1/3

Oyun oynayarak büyümek

Murat Halilbeyoğlu 6.11.2012 - 17:25
Hepsini bitirin, arkanızdan ağlamasın
Belki siz şanslı azınlıktansınız ancak pek çok çocuğun başına gelen en büyük problem oyunun en heyecanlı anında –ki bu sürekli karşılaşılan bir andır- anne babanın gelip size saydırması ve bilgisayarı, ya da konsolu, şikayet edip bütün ömrünüzü onun başında geçirdiğinizi söylemesidir. Hatta iş hakarete kadar giderek “Bunlar yüzünden iyice aptal olacaksın” lafını da sonuna yapıştırlar bazen.

Oyun oynayarak büyümek
Derslere çalışmamak, sosyalleşmemek, sürekli olarak bir ekranı izleyerek gözleri bozmak…

Ebeveynlerin aklına “video oyunu” denildiğinde ilk gelen şeyler bunlardır muhtemelen. Ben bir ebeveyn değilim dolayısı ile onların bu konudaki bakış açılarını tam olarak anlayamam, tıpkı onların da bir oyuncu olmadığı ve bizleri anlayamayacağı gibi. Halbuki zihinlerindeki o duvarları kaldırıp gerçeği bir görseler dananın kuyruğunun aslında öyle olmadığını görecekler.

Misal mi?

Dünyayı kurtarmak
17 Mart 2010 tarihinde TEDtalksDirector adlı YouTube sayfasına bir video yüklendi. Yirmi dakikalık bu videoda Jane McGonigal adlı bir oyun tasarımcısı bayan bizlere daha önce çok kişinin tartıştığı bir konu üzerine farklı bir çözüm sundu; dünya problemlerini çözmek için oyunlarda yaptıklarımızı yapmak.


Dileyen videoyu yukarıdan izleyebilir ancak McGonigal’ın burada kısaca anlatmaya çalıştığı şey insanlar video oyunlarında, özellikle de MMO’larda, harcadığı çaba, dayanışma ve işgücünü dünya sorunlarını çözmek için harcarsa pek çok problemi kolayca çözebileceği yönünde.

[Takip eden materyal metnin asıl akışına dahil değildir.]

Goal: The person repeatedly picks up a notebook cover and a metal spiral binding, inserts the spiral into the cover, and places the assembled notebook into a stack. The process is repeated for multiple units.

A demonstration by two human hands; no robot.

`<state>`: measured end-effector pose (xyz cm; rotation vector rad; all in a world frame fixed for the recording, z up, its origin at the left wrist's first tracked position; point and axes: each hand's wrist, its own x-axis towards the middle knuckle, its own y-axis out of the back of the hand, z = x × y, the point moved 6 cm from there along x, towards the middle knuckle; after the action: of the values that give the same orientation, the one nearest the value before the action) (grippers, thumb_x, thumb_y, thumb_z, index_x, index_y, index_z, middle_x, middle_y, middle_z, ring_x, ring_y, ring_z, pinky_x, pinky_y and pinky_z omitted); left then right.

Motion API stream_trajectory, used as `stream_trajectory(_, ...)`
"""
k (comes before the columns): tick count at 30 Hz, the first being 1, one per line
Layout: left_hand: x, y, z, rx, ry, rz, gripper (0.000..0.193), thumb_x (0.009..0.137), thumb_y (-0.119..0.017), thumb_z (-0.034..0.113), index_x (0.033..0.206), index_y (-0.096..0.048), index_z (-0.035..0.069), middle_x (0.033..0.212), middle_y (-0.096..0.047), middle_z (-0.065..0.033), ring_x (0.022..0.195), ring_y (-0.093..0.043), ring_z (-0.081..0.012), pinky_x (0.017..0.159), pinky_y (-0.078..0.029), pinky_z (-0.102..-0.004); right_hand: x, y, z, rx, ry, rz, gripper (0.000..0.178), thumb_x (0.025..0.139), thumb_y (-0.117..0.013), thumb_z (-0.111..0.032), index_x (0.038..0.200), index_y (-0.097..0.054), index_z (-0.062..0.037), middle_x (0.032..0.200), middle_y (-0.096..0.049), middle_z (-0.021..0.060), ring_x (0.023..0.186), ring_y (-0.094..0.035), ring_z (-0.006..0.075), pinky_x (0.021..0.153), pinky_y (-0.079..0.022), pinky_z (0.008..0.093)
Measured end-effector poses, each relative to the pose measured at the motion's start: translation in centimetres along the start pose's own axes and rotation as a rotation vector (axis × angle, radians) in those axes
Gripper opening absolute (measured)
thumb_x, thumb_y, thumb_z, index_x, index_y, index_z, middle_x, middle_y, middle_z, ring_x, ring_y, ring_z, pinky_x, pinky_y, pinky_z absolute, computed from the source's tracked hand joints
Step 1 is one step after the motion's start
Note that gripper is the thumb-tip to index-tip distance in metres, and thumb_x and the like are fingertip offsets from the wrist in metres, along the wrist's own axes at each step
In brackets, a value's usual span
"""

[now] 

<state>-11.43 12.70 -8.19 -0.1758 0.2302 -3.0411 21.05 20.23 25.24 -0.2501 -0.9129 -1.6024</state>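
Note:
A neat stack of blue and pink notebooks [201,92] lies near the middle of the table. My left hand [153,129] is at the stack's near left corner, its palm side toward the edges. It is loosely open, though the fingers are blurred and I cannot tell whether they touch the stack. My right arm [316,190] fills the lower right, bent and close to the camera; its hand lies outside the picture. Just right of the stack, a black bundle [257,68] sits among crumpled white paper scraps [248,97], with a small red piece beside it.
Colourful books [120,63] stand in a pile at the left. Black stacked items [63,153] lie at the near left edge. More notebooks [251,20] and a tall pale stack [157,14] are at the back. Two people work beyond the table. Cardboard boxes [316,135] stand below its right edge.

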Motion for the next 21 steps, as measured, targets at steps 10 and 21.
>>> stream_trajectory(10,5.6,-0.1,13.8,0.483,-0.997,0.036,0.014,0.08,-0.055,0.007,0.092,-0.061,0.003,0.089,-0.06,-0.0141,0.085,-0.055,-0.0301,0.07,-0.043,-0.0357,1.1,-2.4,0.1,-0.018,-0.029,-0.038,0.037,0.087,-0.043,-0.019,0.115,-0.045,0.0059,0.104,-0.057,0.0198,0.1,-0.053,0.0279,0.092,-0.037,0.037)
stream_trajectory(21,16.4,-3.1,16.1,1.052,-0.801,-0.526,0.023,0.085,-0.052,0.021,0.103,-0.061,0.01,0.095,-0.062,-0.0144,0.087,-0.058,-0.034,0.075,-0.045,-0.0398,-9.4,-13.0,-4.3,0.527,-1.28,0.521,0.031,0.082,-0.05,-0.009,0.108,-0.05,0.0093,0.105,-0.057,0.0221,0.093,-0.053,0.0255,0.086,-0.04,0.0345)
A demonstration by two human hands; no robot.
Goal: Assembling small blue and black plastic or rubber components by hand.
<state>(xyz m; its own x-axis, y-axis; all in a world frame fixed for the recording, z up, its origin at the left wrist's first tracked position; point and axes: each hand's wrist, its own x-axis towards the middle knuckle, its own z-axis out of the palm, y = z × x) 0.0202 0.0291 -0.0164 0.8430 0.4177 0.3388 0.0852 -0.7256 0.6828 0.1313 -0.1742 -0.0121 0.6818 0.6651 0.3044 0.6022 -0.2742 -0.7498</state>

Konuşmasının başında McGonigal o zamana kadar dünya üzerinde 3 milyar saatin üzerinde online oyun oynandığını belirtiyor ve göze çok fazla gözüken bu rakamın aslında dünya problemlerini çözmeye yetmeyeceğine değiniyor.  Hatta üstüne çıkıp, önümüzdeki yüz yılı yaşayabilmemiz için bu rakamı daha da yükseltmemizin şart olduğunu belirtiyor. Hesaplamalarına göre bu sayı ise haftada 21 milyar saat olmalı.